Have you guys been following the 31 Days of Summer fun series at Girl Loves Glam? Here’s the link to the post with all of the info: http://www.girllovesglam.com/2013/04/31-days-of-summer-fun.html. It’s so fun to see all of the bloggers participating! Almost everyone has done crafts, but I thought it would be fun to do something food/dessert related for my post!
I love it when strawberries come in season! I buy all that I can and gobble them up. My kids love them just as much as I do. And I have to admit, there has been a time or two that I’ve hidden the container of strawberries in the back of the fridge at ate them all after the kids were asleep.
I don’t just love strawberries, I love a good fresh strawberry dessert. Okay, love is maybe a little bit of an understatement. Let’s just say that fresh strawberry desserts don’t last very long at our house.
This dessert is really light – definitely not rich or heavy. And, as far as desserts go, it’s light on the sugar, which is always nice, right?
You start by baking a strawberry pound cake. Then, split it in half. Layer it with strawberries and freshly whipped cream. I dare you not to eat more than one piece. Extra large pieces count as two, by the way.
Fresh Strawberries and Cream Cake
Ingredients for the cake:
3/4 cup butter (at room temperature)
2 1/4 cup all-purpose flour
1 tablespoon baking powder
1/2 teaspoon salt
1 cup sugar plus 2 tablespoons of sugar
2 large eggs plus 2 large egg yolks
1 teaspoon vanilla
3/4 cup milk
12 large strawberries
Ingredients for the strawberry filling:
1 pound of strawberries, hulled and thinly sliced
1/4 c sugar
Ingredients for freshly whipped cream:
1 1/2 cup heavy whipping cream
1/4 cup sugar
1 teaspoon unflavored gelatin
2 tablespoons hot water
Directions for the cake:
- Preheat the oven to 350.
- Wash, hull and chop up the strawberries. Put them in a bowl and sprinkle the 2 tablespoons of sugar on top. Let that sit. The sugar helps the strawberries release the juices. After they’ve been sitting 10 minutes or so, use a potato masher and mash those strawberries up!
- Meanwhile, beat the butter and sugar together until they are light and fluffy. I recommend and good five minutes of beating. Trust me, it’s worth it!

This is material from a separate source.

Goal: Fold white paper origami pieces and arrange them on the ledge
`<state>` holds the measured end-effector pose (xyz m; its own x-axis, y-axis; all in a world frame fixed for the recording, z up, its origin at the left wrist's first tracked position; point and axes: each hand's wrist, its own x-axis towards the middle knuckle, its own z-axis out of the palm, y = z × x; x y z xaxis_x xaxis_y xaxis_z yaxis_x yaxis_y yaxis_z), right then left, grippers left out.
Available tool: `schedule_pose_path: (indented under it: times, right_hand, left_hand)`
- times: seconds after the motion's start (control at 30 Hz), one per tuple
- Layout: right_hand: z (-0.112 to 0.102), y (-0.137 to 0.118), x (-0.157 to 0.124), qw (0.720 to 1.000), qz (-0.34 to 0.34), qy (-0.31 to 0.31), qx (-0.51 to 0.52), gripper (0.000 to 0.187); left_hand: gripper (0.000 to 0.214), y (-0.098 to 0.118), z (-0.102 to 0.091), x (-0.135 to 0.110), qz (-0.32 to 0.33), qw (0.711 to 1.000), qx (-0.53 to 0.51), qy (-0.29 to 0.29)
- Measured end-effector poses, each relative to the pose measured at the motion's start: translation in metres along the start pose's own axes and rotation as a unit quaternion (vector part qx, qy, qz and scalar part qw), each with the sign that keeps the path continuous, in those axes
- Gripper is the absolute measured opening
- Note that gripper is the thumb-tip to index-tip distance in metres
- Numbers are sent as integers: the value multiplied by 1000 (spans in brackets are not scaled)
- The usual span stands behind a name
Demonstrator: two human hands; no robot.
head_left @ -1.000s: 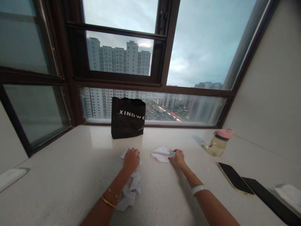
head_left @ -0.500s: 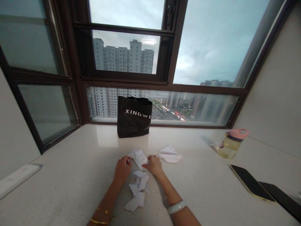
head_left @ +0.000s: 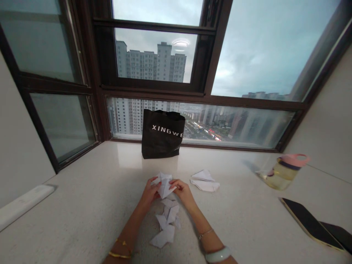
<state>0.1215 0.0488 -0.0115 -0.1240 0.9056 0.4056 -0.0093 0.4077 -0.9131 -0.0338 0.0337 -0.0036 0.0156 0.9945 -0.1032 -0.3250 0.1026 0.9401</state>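
Observation:
Between my two hands is a folded white paper piece (head_left: 165, 186), with flaps pointing up and out. My left hand (head_left: 150, 191) is closed on its left side, thumb on the front. On its right edge my right hand (head_left: 183, 190) pinches a flap between thumb and fingers. Just below, nearer to me, a chain of folded white papers (head_left: 167, 222) lies on the pale countertop (head_left: 90, 212). Two more folded papers (head_left: 205, 185) rest to the right of my right hand, apart from it.
A black bag (head_left: 162, 135) with white lettering stands against the window at the back. On the right are a pink-lidded bottle (head_left: 286, 172), a phone (head_left: 309, 222) and another dark flat object (head_left: 339, 234). A long white object (head_left: 26, 205) lies at the left edge.
Both hands have closed in on the folded paper, which now looks lifted and tilted more upright. The whole view has shifted slightly, moving the surroundings to the right.

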Motion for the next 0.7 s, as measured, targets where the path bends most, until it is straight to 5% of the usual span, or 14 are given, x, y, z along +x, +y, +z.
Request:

- Add the eggs and yolks one at a time. Be sure that you mix really well in between. Then mix in the vanilla and mashed up strawberries.
- Combine the flour, salt and baking powder together in a bowl.
- Slowly add the flour mixture and the milk. First add a little bit of flour. Mix until just combined. Then add a little bit of milk. Mix again until just combined. Then a little more flour….you get the idea. Just a little at a time until it’s all mixed in.
- Bake the cake in a 9-inch springform pan for 40-50 minutes. I’m at a high altitude and it took about 50 minutes. Just check ever few minutes at the end until a tooth pick comes out clean. After the cake is baked, let it completely cool
Directions for the strawberry filling:
- Divide the sliced strawberries into a 2/3 to 1/3 portions. The 2/3 portion will go inside and the 1/3 portion will go on top.
- Take the 2/3 portion of strawberries and sprinkle with the sugar. Let that sit and release the juices.
Directions for the freshly whipped cream:
- It the hot water, dissolve the unflavored gelatin. Let it cool completely. (This is the secret to being able to make this dessert a day in advance. It helps stabilize the whipped cream! If you’re planning to assemble this dessert and eat it immediately, you can skip this part!)
- In a stand mixer, with the paddle attachment, add the sugar and heavy whipping cream. Whip until soft peaks form.
- Slowly add the gelatin/water mixture and mix in again until soft peaks form.
Now it’s time for the assembly of the cake!
With a long serrated knife, slice the cake in half.
On the bottom half, add the strawberries and sugar (the 2/3 portion).
Top that with about half of the whipped cream.
Put the top half of the cake back on and spread the other half of the whipped cream.
Finish off with the remaining 1/3 of fresh strawberries.